In the entries below, the lines from the one with "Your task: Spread" through the one with "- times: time" are to be copied exactly; both ends count.

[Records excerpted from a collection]
········
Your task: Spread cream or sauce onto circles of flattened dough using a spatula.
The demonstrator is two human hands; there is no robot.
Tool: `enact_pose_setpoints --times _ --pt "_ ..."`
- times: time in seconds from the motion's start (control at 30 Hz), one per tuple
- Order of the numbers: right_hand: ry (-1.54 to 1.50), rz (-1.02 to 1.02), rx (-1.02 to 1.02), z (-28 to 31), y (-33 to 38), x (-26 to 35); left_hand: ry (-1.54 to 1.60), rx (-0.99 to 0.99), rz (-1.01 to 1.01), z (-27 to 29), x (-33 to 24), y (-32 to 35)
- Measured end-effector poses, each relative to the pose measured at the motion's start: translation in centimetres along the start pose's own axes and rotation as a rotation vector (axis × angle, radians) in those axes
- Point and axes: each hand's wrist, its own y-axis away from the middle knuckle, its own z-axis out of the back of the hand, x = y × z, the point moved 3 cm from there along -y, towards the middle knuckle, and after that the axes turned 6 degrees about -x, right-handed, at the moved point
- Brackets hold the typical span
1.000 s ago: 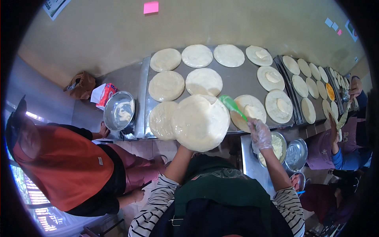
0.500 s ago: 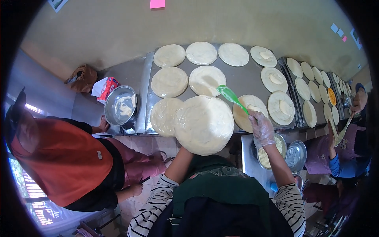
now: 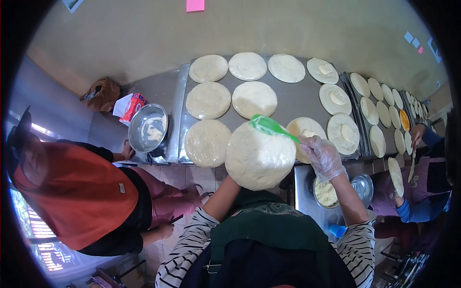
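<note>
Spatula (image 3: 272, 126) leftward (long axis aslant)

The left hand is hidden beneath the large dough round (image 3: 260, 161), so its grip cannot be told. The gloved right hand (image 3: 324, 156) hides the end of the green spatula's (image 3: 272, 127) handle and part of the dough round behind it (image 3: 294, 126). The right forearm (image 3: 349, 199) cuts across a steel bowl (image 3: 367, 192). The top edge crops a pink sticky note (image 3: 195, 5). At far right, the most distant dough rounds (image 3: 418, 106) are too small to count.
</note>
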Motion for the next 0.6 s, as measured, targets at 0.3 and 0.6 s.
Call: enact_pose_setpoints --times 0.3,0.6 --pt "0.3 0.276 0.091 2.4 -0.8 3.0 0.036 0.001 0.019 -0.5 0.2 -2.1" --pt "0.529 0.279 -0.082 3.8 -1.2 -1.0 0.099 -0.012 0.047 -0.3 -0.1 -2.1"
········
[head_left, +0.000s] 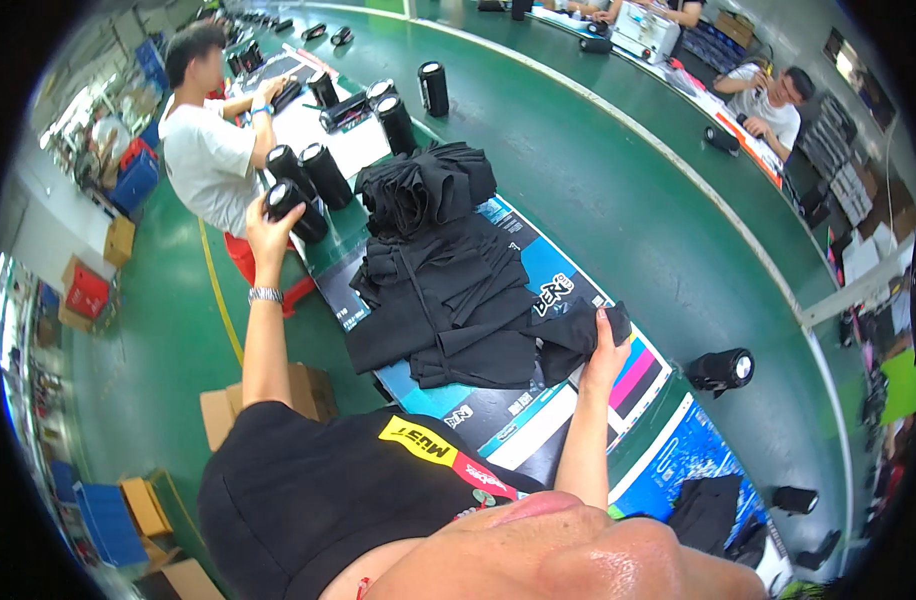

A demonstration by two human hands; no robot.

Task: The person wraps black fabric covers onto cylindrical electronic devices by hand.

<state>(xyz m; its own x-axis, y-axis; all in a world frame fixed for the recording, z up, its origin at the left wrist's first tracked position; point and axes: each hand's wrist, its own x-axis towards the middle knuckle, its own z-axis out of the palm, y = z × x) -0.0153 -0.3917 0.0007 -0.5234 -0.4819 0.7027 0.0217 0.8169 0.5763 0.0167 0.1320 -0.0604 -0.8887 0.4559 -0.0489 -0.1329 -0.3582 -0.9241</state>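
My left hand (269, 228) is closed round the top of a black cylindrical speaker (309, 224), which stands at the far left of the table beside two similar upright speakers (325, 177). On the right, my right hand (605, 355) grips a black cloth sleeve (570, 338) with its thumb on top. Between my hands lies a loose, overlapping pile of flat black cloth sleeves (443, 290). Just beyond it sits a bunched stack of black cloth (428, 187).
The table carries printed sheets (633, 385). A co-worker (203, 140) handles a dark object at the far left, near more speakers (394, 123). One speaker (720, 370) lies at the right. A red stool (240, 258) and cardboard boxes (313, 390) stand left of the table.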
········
▸ **Answer section**:
Your task: Spread cream or sauce onto circles of flattened dough using a spatula.
The demonstrator is two human hands; there is no robot.
Tool: `enact_pose_setpoints --times _ --pt "_ ..."`
- times: time in seconds from the motion's start (control at 30 Hz), one per tuple

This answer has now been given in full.